Gamma analysis is the most commonly used method in clinical pre‐treatment patient QA for VMAT. Pullium et al. have compared 2D‐gamma and 3D‐gamma analyses, and concluded that 3D‐gamma analysis provided up to 2.9% more pixels passing than 2D‐gamma analysis.11 Therefore, we used 2D‐gamma analysis because it is more sensitive than 3D‐gamma analysis. Based on the results from Fig. 4 and Table 2, there were no significant differences between two devices (Delta4 and 2D‐array) for all criteria. It is possible that their course detector resolution affected the pass rates, which could enhance the sensitivities of these devices to MLC error, especially using the loosest criteria (ie, 3%/3 mm). In addition, for the lung SBRT plans, the conventional gamma criteria (2%/2 mm or 1%/1 mm) could not detect small MLC errors, based on a magnitude of ±0.25 mm (Fig. 4). Thus, our results suggest that gamma analysis using loose criteria might be not suitable for detecting relatively small MLC errors when 2D gamma analysis was used, although it may be more sensitive to large MLC errors. However, DD had a better sensitivity than gamma analysis. In addition, the DD of Delta4 had significantly better sensitivity than that of the 2D‐array for some error patterns, as shown in Table 3. Although further studies are needed to evaluate the effects of the detector number (Delta4: 1,069; 2D‐array: 729), our results highlight the usefulness of DD for daily MLC QA.

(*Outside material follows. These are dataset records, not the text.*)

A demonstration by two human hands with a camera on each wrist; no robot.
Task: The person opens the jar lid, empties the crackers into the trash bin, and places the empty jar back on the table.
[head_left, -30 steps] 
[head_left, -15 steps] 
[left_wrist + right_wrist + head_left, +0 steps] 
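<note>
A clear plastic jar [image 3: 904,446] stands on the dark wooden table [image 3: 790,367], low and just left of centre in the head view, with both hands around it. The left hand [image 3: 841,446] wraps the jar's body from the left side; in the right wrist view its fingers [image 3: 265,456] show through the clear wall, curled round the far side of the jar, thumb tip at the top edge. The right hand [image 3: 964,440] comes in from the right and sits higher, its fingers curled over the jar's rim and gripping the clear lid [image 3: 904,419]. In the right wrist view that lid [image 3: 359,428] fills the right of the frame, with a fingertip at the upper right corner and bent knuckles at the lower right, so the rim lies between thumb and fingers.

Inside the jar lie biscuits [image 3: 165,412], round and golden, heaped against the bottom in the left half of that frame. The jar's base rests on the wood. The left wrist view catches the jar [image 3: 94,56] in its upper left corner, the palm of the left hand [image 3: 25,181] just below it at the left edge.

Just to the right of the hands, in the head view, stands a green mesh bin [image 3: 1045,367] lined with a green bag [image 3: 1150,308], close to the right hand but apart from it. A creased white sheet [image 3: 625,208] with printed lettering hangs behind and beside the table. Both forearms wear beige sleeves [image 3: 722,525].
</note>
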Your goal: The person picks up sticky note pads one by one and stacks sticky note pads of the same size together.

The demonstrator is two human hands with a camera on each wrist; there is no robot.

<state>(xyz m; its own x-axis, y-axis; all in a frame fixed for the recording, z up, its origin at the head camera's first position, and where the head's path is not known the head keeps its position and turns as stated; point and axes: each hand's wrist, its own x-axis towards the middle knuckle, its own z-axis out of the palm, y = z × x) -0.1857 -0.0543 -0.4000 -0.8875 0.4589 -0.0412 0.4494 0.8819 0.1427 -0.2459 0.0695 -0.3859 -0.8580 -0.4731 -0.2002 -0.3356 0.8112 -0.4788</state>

The 3D patient dose reconstruction system has recently been developed to clarify the effect of dosimetric error on patient geometry. For example, Olch et al. evaluated the accuracy of a 3D dose reconstruction system versus chamber and film using 15 intensity‐modulated radiation therapy cases.20 In addition, Saito et al. compared the 3D dose reconstruction system software and logfile based 3D dose reconstruction for various treatment sites.6 However, this study only evaluated each QA device's sensitivity to MLC error, although we hope to evaluate the effects of these sensitivities on patient dose using a 3D‐reconstruction system.

The other limitations of this study are its small sample size for each treatment site and the use of only MLC error. Future studies should evaluate more cases and machine‐related errors, such as gantry angle, collimator angle, and dose rate. In addition, we could not investigate the sensitivities of EPID and film, although some previous reports have described MLC QA or patient QA using EPID dosimetry.21, 22, 23, 24, 25, 26 We hope to evaluate the sensitivities to various MLC errors using EPID and film dosimetry in future studies.

CONCLUSION

This study evaluated the MLC error sensitivities of various QA devices. Our results indicate that DD could be more useful than gamma analysis for daily MLC QA, and that a large‐area ionization chamber has a greater advantage for detecting systematic MLC error because of the large sensitive volume, while the other devices could not detect this error for some cases with a small range of MLC error.

CONFLICTS OF INTEREST

The authors declare no conflict of interest.